### Exercise
Every line below should be duplicated exactly.

═════ Collected material

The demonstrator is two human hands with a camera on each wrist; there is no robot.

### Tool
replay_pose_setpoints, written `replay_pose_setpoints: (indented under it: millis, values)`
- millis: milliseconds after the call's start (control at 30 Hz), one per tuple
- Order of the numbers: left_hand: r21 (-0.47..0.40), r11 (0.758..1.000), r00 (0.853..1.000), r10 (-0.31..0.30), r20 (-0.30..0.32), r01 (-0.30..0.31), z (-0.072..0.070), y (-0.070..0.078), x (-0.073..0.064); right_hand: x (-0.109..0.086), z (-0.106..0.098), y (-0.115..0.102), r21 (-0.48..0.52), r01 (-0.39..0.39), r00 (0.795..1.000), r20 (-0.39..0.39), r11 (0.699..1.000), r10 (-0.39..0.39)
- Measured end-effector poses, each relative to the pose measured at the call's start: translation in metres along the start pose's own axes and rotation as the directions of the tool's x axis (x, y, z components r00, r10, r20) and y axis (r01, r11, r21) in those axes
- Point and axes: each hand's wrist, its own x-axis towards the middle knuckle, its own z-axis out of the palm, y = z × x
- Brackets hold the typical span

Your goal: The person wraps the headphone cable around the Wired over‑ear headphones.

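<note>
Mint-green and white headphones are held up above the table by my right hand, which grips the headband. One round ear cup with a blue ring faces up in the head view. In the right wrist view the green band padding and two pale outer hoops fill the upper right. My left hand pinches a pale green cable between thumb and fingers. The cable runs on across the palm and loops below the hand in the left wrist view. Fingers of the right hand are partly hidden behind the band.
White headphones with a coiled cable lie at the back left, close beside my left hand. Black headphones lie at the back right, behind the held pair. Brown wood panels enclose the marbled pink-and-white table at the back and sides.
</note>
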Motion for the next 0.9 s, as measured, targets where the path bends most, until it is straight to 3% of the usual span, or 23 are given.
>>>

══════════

### Answer to the exercise
The demonstrator is two human hands with a camera on each wrist; there is no robot.

### Tool
replay_pose_setpoints, written `replay_pose_setpoints: (indented under it: millis, values)`
- millis: milliseconds after the call's start (control at 30 Hz), one per tuple
- Order of the numbers: left_hand: r21 (-0.47..0.40), r11 (0.758..1.000), r00 (0.853..1.000), r10 (-0.31..0.30), r20 (-0.30..0.32), r01 (-0.30..0.31), z (-0.072..0.070), y (-0.070..0.078), x (-0.073..0.064); right_hand: x (-0.109..0.086), z (-0.106..0.098), y (-0.115..0.102), r21 (-0.48..0.52), r01 (-0.39..0.39), r00 (0.795..1.000), r20 (-0.39..0.39), r11 (0.699..1.000), r10 (-0.39..0.39)
- Measured end-effector poses, each relative to the pose measured at the call's start: translation in metres along the start pose's own axes and rotation as the directions of the tool's x axis (x, y, z components r00, r10, r20) and y axis (r01, r11, r21) in those axes
- Point and axes: each hand's wrist, its own x-axis towards the middle knuckle, its own z-axis out of the palm, y = z × x
- Brackets hold the typical span

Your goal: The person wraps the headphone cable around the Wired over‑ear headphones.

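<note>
Mint-green and white headphones are held up above the table by my right hand, which grips the headband. One round ear cup with a blue ring faces up in the head view. In the right wrist view the green band padding and two pale outer hoops fill the upper right. My left hand pinches a pale green cable between thumb and fingers. The cable runs on across the palm and loops below the hand in the left wrist view. Fingers of the right hand are partly hidden behind the band.
White headphones with a coiled cable lie at the back left, close beside my left hand. Black headphones lie at the back right, behind the held pair. Brown wood panels enclose the marbled pink-and-white table at the back and sides.
</note>
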Motion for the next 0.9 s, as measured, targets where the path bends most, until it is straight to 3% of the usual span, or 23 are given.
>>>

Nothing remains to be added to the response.